* WHAT YOU WILL DO:
Across the whole listing, how many lines hold the word "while"? Reply with the number by itself.
★ ★ ★
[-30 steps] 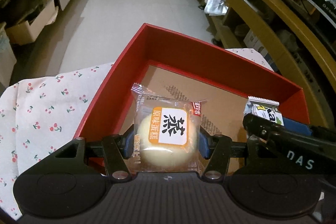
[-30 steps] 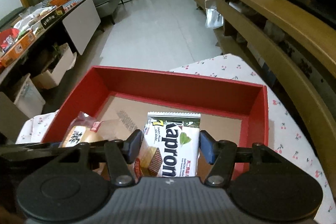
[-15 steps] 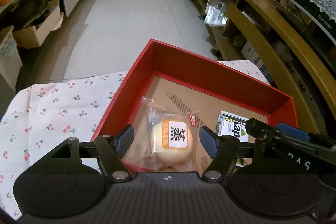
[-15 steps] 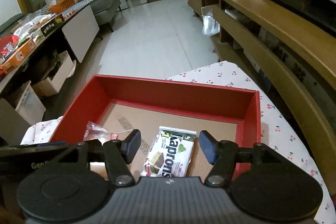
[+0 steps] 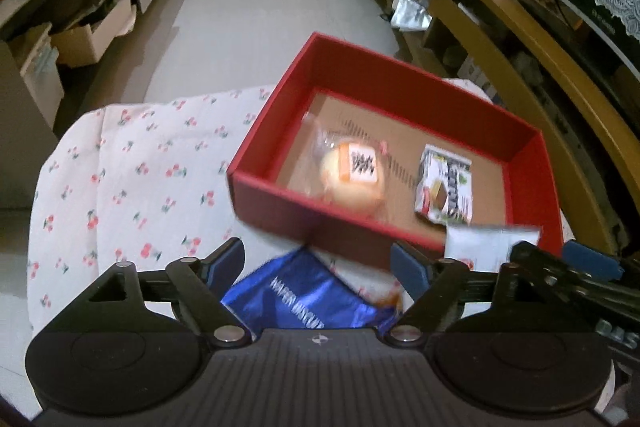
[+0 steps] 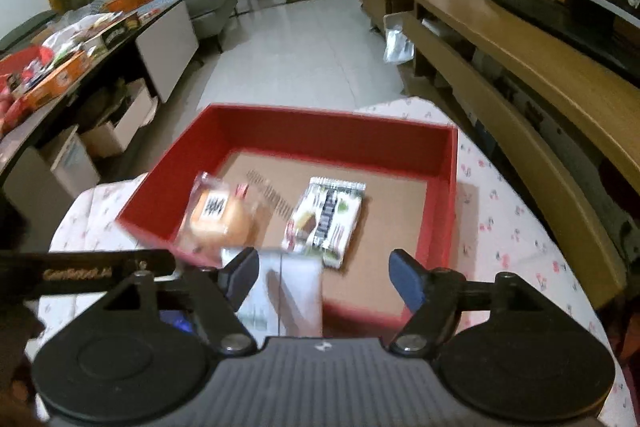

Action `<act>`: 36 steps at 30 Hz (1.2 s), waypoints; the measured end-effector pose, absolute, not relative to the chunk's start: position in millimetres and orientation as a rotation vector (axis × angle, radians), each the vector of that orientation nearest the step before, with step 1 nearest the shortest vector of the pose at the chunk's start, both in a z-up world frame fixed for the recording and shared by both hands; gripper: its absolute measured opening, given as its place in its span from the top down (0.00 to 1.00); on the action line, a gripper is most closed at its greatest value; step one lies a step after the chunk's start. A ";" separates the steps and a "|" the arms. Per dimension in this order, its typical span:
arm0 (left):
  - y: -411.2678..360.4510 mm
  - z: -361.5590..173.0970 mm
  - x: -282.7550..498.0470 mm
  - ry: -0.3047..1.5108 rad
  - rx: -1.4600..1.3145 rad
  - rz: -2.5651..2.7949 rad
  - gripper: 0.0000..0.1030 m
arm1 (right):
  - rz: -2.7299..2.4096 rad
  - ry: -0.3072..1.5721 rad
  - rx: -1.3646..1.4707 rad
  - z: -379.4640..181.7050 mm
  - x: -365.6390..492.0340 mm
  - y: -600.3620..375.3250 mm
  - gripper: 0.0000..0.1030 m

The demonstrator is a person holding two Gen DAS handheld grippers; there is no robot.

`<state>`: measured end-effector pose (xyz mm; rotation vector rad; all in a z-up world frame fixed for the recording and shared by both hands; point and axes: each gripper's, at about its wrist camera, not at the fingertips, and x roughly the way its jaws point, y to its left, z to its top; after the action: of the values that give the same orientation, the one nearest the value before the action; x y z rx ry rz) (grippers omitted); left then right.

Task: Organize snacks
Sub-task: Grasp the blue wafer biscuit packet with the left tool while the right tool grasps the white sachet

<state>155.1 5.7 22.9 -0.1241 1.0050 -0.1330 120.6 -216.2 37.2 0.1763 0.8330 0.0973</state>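
Observation:
A red box (image 5: pixel 272 183) (image 6: pixel 444 211) with a brown floor sits on the cherry-print cloth. In it lie a round cake packet (image 5: pixel 354 175) (image 6: pixel 218 213) on the left and a wafer packet (image 5: pixel 446 183) (image 6: pixel 326 219) on the right. My left gripper (image 5: pixel 318 263) is open and empty, pulled back before the box, above a blue snack packet (image 5: pixel 304 297). My right gripper (image 6: pixel 324 273) is open and empty, above a white packet (image 6: pixel 286 293) (image 5: pixel 488 247) at the box's near wall.
The cherry-print cloth (image 5: pixel 120 187) covers the small table, with its edge on the left. A long wooden bench (image 6: pixel 540 75) runs along the right. Cluttered shelves and cardboard boxes (image 6: pixel 116 127) stand on the left, tiled floor (image 6: pixel 296 63) beyond.
Both grippers let go of their packets, which now lie in the box, and drew back toward me. The blue and white packets have come into view below them.

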 end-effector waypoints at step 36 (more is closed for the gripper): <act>15.8 -30.6 152.8 1.190 -0.199 -0.041 0.24 | 0.213 1.002 0.055 -0.5 104.2 -192.9 0.60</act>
<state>152.8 15.8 -30.6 -0.1987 1.1898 -0.0413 104.2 -192.9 -0.5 0.0546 1.0016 0.2128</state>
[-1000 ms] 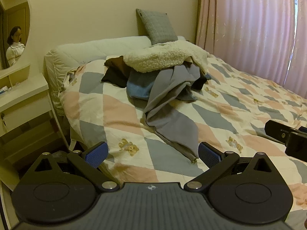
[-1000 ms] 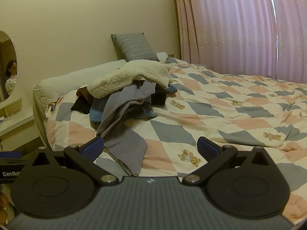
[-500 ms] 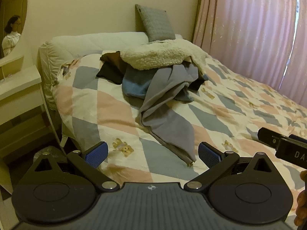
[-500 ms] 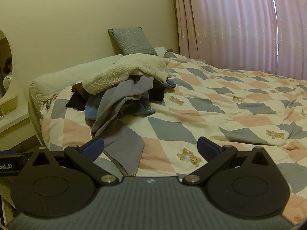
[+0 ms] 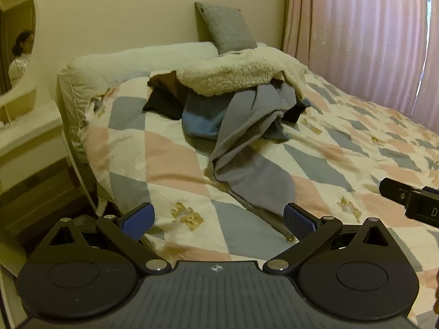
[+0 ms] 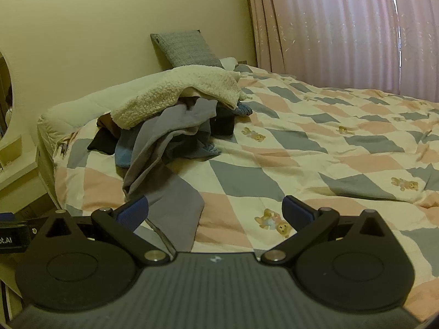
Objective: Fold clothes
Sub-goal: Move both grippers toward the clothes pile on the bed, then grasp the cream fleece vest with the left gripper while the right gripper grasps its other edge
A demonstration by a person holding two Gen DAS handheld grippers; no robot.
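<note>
A pile of clothes (image 5: 233,101) (image 6: 175,115) lies near the head of the bed. A cream fleece (image 5: 241,71) (image 6: 178,90) tops it; blue (image 5: 200,120), brown and black garments lie beneath. A grey garment (image 5: 252,161) (image 6: 167,189) trails from the pile toward me. My left gripper (image 5: 218,220) is open and empty above the quilt, its right finger close to the grey garment's end. My right gripper (image 6: 215,212) is open and empty, its left finger over the grey garment's end.
The bed has a checked quilt (image 5: 343,148) (image 6: 329,150) with bear prints. A grey cushion (image 5: 227,27) (image 6: 186,48) leans on the wall. Pink curtains (image 5: 370,33) (image 6: 343,27) hang at the right. A white dresser with a mirror (image 5: 16,35) stands left of the bed.
Both grippers have moved a little closer to the bed and the pile, which looms slightly larger. Both stay open and empty.
</note>
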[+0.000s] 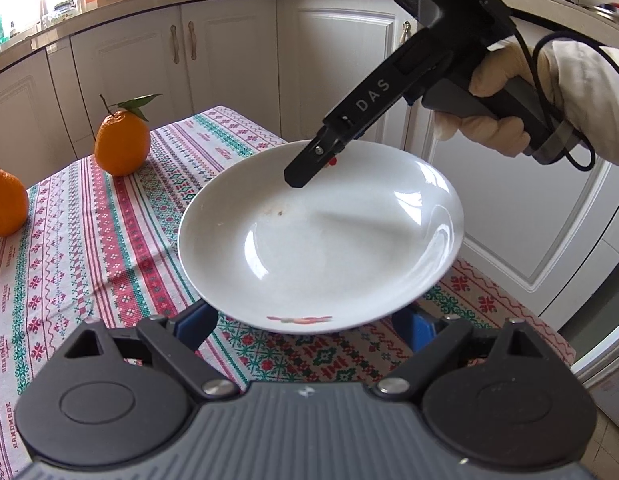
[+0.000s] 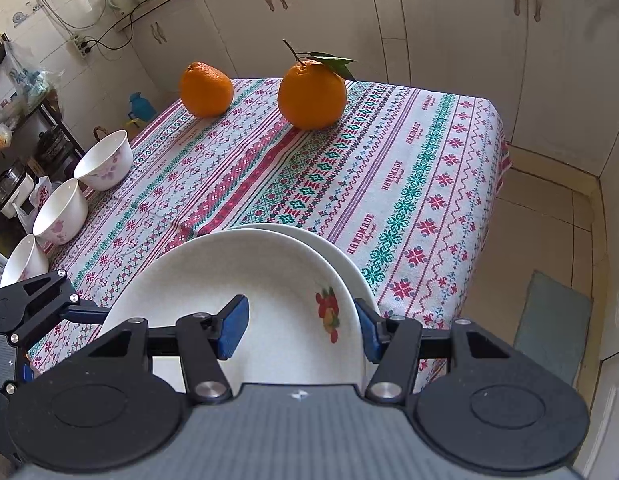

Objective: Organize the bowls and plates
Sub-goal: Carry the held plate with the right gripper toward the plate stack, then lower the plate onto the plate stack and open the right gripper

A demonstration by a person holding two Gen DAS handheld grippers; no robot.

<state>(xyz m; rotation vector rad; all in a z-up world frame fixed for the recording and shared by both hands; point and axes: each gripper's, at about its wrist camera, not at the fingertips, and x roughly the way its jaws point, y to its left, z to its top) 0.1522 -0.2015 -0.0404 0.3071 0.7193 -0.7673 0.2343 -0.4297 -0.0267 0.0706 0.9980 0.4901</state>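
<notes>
Three bowls (image 2: 61,212) are lined along the left edge of the patterned tablecloth (image 2: 409,168), well apart from the work. The left gripper (image 1: 309,322) is held low, pointing down and forward, its jaws spread wide beneath the near rim of a white plate (image 1: 321,240); contact cannot be told. The plate is carried clear of the cloth near the table's front corner, tilted, above a second plate (image 2: 341,254). Its far rim is pinched by the right gripper (image 2: 301,330), angled steeply downward from the right. The lower plate is judged the landing spot.
</notes>
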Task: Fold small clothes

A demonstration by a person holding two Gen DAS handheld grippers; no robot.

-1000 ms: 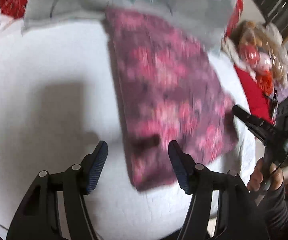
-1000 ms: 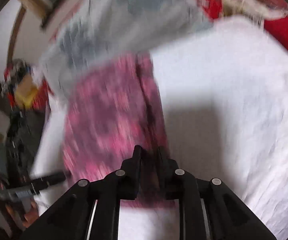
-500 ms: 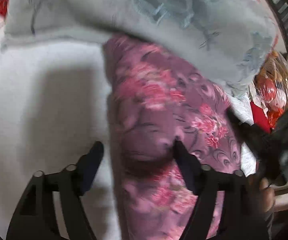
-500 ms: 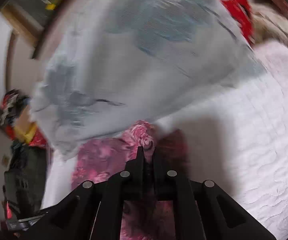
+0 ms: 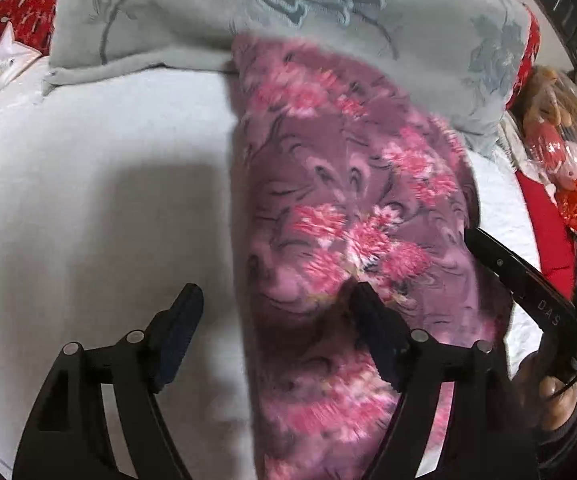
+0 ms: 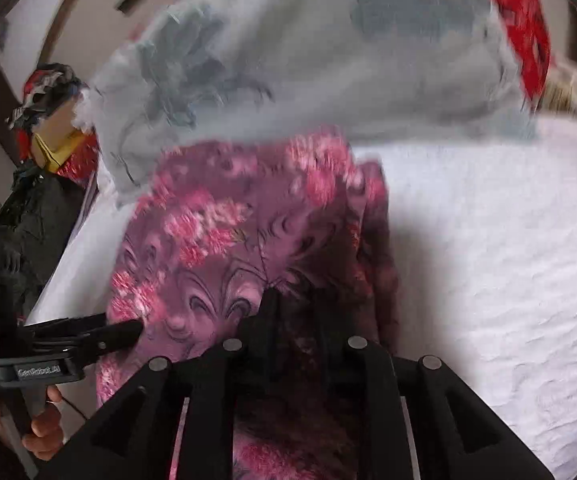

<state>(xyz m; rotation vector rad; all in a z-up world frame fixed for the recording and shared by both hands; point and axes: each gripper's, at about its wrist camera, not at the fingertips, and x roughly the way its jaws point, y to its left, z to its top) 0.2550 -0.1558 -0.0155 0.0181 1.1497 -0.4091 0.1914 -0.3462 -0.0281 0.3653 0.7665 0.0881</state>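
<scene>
Since the earlier frame both tools have advanced along the purple floral garment (image 5: 352, 216) on the white bed (image 5: 100, 200): right tool (image 6: 294, 304) clamps its fabric, left tool (image 5: 276, 300) gapes, so 1 grip may skew the fold.

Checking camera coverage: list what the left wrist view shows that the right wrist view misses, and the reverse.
Only the left wrist view: the left claw open, one finger over the purple garment, and a wrapped doll at the right edge.

Only the right wrist view: the right claw shut on the garment, and a dark pile with a yellow box on the left.

Both: the garment on the white bedspread, and the grey blanket behind it.
</scene>
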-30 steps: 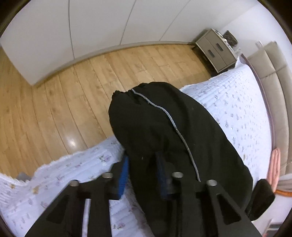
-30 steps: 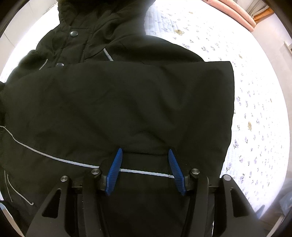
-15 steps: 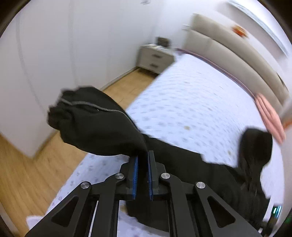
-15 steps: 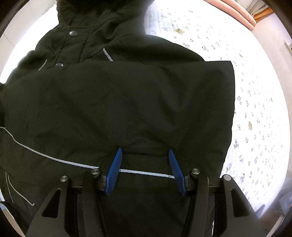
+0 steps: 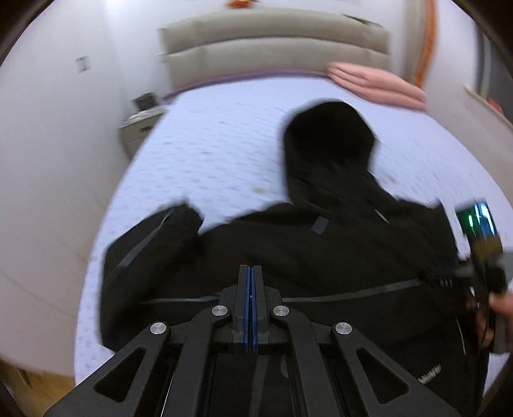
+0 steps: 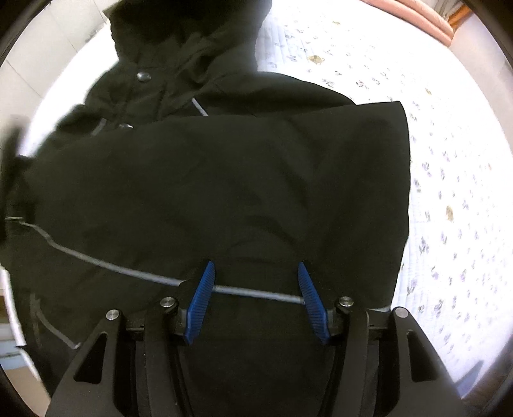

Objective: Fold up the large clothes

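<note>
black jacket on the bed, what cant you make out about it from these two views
- Black jacket, left wrist view: motion blur smears its seams and the left sleeve.
- Hem, both views: hidden behind the left gripper and right gripper.
- Right gripper's fingers: whether they press the fabric is unclear.
- Hood, right wrist view: top cut off by the frame edge.

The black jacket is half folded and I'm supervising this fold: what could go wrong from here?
1. The left tongs are shut with no cloth visibly between them, so the sleeve may flop back out.
2. The right tongs stand open over the black jacket, so nothing pins the fold.
3. The hood lies unfolded on the bed.
</note>
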Available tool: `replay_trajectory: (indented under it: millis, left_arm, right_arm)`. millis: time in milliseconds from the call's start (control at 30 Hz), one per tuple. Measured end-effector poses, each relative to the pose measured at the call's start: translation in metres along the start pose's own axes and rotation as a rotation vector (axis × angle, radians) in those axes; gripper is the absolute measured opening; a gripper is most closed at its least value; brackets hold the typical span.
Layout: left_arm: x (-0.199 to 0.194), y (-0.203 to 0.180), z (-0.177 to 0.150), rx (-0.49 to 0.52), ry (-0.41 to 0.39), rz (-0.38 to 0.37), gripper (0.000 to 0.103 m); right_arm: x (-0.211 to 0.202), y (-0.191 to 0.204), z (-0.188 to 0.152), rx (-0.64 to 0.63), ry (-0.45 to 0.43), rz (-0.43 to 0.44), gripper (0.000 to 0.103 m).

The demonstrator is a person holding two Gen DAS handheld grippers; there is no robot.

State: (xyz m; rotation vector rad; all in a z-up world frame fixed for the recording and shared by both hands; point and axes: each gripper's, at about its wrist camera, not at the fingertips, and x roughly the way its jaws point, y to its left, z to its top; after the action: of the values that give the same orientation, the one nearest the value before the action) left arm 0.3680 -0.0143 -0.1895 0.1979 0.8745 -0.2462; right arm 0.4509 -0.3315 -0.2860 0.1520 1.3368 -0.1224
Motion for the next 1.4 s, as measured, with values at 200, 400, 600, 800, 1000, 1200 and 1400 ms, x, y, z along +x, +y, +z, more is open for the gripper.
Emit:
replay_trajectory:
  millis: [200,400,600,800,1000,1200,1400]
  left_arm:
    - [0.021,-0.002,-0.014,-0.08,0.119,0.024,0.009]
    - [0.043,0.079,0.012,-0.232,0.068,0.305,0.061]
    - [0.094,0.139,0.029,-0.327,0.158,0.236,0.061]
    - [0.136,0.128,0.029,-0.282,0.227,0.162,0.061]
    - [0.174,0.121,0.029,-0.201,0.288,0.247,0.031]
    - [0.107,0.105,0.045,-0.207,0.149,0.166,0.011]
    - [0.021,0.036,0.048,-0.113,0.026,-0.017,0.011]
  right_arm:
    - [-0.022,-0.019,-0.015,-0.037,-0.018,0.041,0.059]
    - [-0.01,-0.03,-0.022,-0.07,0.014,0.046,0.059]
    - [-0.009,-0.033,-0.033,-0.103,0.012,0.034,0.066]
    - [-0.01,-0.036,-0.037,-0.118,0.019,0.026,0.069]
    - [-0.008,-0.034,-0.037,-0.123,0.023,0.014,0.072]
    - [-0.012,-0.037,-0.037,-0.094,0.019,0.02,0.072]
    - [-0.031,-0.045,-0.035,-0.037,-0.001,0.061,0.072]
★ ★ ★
* REPLY TO THE EXERCISE:
2